How loyal insurance customers can pay higher rates

If you fail to regularly shop around for the best price on homeowner and auto insurance, you're likely to get PO'ed -- "price optimized" -- and end up paying significantly more for your policies, according to a new warning from the Consumer Federation of America.

Four years ago, experts at consulting firm Towers Watson urged property insurers to boost profitability by examining "the elasticity of demand" for their products. Translation: If you can raise prices without having customers jump ship, do it.

As insurers tip-toed into price optimization, they discovered what most of us already know: Inertia is a powerful thing. Most consumers accepted modest annual rate hikes without balking.

Now, roughly half of large insurers are price optimizing their policies by imposing incremental rate increases on existing customers year after year, said J. Robert Hunter, director of insurance at Consumer Federation of America.
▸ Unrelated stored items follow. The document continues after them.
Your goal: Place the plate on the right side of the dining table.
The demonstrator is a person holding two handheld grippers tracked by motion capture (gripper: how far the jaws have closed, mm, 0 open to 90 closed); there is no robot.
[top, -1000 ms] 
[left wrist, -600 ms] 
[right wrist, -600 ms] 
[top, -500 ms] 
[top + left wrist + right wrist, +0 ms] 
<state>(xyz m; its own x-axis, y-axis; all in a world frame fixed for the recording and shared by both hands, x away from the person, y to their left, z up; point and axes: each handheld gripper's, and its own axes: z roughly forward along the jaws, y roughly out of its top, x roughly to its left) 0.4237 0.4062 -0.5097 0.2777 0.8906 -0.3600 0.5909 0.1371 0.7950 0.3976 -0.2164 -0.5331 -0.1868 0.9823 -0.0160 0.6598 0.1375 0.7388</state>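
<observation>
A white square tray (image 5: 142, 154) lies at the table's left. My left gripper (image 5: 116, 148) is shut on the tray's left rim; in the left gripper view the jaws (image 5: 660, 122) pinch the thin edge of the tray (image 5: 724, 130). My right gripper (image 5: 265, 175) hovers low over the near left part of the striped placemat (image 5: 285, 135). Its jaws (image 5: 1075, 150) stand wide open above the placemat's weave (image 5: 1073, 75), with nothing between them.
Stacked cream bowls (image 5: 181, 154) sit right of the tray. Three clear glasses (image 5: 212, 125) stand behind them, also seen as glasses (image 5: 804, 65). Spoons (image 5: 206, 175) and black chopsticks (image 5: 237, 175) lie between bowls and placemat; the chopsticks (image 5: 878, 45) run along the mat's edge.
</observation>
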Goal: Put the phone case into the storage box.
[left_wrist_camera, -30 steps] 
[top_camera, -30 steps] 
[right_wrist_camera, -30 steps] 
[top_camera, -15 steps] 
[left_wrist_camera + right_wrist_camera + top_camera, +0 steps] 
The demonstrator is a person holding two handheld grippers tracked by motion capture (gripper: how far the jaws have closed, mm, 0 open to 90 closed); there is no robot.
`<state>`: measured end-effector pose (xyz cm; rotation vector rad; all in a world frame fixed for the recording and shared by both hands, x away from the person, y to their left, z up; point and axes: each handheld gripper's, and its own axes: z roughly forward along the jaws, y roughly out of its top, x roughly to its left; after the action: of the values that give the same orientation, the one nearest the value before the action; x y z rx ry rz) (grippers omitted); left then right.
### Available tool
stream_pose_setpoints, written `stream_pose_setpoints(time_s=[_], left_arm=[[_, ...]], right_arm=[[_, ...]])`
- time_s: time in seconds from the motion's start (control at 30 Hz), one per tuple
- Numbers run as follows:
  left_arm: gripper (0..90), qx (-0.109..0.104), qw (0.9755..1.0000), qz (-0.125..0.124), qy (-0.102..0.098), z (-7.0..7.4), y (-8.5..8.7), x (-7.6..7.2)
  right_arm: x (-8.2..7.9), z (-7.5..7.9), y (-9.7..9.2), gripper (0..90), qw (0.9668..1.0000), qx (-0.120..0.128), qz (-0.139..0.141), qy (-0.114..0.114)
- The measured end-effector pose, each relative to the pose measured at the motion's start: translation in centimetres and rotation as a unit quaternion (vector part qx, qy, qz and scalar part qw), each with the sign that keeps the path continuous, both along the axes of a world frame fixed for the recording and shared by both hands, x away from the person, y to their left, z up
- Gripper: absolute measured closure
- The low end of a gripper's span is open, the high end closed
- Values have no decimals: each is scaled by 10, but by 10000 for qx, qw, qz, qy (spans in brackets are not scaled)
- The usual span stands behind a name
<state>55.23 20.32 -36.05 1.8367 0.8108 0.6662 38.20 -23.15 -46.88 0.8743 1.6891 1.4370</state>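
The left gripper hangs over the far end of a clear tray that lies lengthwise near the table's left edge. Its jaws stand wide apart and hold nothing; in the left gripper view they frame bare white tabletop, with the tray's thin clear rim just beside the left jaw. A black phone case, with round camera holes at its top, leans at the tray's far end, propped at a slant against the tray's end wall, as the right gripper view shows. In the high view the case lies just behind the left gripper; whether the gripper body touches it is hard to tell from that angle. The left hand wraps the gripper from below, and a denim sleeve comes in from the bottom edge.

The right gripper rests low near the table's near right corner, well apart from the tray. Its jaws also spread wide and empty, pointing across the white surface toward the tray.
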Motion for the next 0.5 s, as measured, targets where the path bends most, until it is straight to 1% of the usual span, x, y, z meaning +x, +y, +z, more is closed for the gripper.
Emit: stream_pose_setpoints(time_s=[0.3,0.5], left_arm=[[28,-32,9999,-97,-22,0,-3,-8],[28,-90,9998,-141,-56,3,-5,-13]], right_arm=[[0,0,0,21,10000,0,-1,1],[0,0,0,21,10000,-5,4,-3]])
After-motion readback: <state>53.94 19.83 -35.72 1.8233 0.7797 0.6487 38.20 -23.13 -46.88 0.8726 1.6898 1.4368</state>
Those hikes have nothing to do with the risk or cost of your policy, so they're completely arbitrary, he adds. And an increasing number of small insurers are planning to jump on the bandwagon.

That means consumers who have remained with the same insurer for several years are likely to see their premium costs creep up on both auto and home insurance policies. But those who shop around and find a better price get better rates -- whether they deserve them or not. That's because consumers who announce plans to jump ship are likely to have their existing insurer offer to cut their premiums to the competitor's price -- or below -- to avoid losing the customer.
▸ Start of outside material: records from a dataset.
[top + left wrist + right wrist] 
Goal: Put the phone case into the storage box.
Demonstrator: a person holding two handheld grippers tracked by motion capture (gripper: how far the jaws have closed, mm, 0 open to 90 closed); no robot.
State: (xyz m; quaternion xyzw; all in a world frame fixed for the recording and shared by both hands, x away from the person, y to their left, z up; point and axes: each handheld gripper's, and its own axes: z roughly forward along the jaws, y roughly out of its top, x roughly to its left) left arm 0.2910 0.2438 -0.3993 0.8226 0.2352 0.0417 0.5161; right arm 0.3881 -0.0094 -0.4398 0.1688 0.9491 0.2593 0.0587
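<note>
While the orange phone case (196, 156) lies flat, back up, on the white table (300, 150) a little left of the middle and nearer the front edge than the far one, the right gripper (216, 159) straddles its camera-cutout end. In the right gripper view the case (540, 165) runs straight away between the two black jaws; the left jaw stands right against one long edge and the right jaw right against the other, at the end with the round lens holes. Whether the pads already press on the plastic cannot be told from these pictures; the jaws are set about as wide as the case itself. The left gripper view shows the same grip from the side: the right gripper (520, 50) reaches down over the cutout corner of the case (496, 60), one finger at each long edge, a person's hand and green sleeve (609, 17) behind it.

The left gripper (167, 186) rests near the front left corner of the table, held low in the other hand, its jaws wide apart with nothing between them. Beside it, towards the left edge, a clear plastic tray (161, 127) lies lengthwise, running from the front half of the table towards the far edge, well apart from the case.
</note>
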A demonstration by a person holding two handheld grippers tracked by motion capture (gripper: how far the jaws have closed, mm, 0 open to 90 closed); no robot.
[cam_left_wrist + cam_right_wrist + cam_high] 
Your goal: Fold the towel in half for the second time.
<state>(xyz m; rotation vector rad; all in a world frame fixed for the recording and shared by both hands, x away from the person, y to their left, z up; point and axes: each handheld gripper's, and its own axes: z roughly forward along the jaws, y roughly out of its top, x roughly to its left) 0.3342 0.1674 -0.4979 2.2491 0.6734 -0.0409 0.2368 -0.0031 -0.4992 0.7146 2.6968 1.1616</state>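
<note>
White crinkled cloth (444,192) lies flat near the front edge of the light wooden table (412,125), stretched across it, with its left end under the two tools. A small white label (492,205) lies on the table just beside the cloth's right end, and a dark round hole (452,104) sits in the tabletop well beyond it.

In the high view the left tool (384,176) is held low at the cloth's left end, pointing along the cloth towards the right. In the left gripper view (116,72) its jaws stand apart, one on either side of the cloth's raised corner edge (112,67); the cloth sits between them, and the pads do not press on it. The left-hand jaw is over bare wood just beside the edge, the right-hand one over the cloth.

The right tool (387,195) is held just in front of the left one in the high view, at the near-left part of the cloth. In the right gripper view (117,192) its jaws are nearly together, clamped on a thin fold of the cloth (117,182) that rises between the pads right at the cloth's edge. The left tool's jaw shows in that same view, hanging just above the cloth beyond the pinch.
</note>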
"We estimate that as many as 25% of consumers are getting PO'ed," said Hunter, who wrote a letter last summer to state insurance regulators to object to the practice.

Because the premium hikes encouraged by price optimization strategies have nothing to do with the risk or cost of the policy, Hunter argues the practice is discriminatory. However, it remains legal in most states. Thus, the only thing consumers can do to combat it is to comparison shop.

Do you have to shop every year? Not necessarily, said Hunter. Shop every other year, or whenever your premiums drift upward, despite having no new factors -- such as recent claims, new tickets or accidents -- to account for the higher price.

Most state insurance commissioners make shopping easier by providing cost comparisons for sample policies. You can find your state's insurance department through the National Association of Insurance Commissioner's website, and click through to find your state's shopping tool.

Hunter suggests you call the four lowest-cost providers in the survey and ask for quotes, making sure that you're getting quotes for a policy that's got the identical coverage to what you've got. (Pull out a copy of your existing policy, which shows coverage limits and optional coverages for everything from bodily injury liability to comprehensive, uninsured motorist and car rental coverage.)

Before you switch to the lowest-cost carrier, also look up the insurer's complaint history on your state's insurance site, Hunter says. A good complaint record is this industry's quality standard, he notes. Don't go with the lowest-priced company if it's going to be a nightmare when you have a claim.

Finally, if you find a better rate, call your existing insurer to tell it you'll be moving your coverage. If the insurer immediately offers a better price, said Hunter, you had been PO'ed.